I'm trying to get the brakes on the E21 bled and am failing. Not much feels better than a nice firm brake pedal. Not much is more frustrating than achieving that feeling.
I have sent close to half of a liter of fresh fluid though to the rear discs and have zero pedal with the car running. With no vacuum I can build pressure a bit but it's still soft. I have moments of big bubbles coming through but it's hard to say whether it's sneaking in through the threads of the bleeder or if it's actually coming out of the lines. On my most recent attempt I cracked the lines a quarter turn three times in a row on each corner with zero bubbles.
I'm wondering if how I had to re-route the hard lines just makes for a huge trap.
I've only tried so far with the Motive pressure bleeder and haven't had the chance for someone to manually pump the pedal for me.
Thoughts?
- Keep running more fluid through it?
- Try it manually?
- Attach a long hose to the bleeder and get it up above the MC height?
- Jack the rear end way up?
Help.
I think you just converted the rear from drums to disk, is the master cylinder matched to the new brake setup? I can't help with that but I know others here can.
I've had really good luck with my homemade pressure bleeder, I don't think your process is bad.
The calipers look upside down, the bleeders appear to be on the bottom of the caliper. You may have to take the handbrake cable off and rotate the calipers up. Or remove the caliper entirely and set it face down on the ground so the bleeder screw is pointed straight up.
The other fun thing with calipers with integrated handbrakes is that they have all sorts of air traps inside the piston.
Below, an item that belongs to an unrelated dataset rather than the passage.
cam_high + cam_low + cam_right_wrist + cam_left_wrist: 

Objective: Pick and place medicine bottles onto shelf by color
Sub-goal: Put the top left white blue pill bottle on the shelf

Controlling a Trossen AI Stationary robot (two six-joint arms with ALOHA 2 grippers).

What I usually do is install the caliper, gravity bleed the system, pump the brakes to get the pistons out, which pushes the air from the line into the caliper, re-gravity bleed, actuate the handbrake a bunch of times to work some of the air out of the internals, gravity bleed again, and then start smacking the caliper with a hammer to shake more of the bubbles loose. Then, you guessed it, gravity bleed again.
This type of caliper also seems to usually need a break-in period, before which the pistons will over-retract. Sometimes, mainly on Hyundais, the new caliper is defective and they will suck back in no matter what you do.
In reply to adam525i :
That's correct, it used to have drums on the back. I asked the guy who developed the kit and he said all he's ever had to do was play with pad compounds for balance but the MC should work fine.
In reply to Pete. (l33t FS) :
This is the orientation the kit calls for but yeah it sort of ends up below the piston.
Questions for you.
If you take the caliper off to bleed it do you stick something in between the pads?
When you're gravity bleeding do you leave the MC cap on or take it off?
It probably doesn't matter but it's a VW caliper.
EDIT: I just did some Googling to see if I could find a specific procedure for the VW caliper. I didn't, but I did find the procedure for a Ford with an integrated parking brake and it's very similar to what you describe, Pete. Bleed, pump parking brake, bleed, pump brake, etc. etc.
If you don't push the brake pedal, no need for anything in the caliper. If you do push the brake pedal, you need to get inventive.
And yes cap off. Cap on while pumping the pistons out can also cause a low pedal!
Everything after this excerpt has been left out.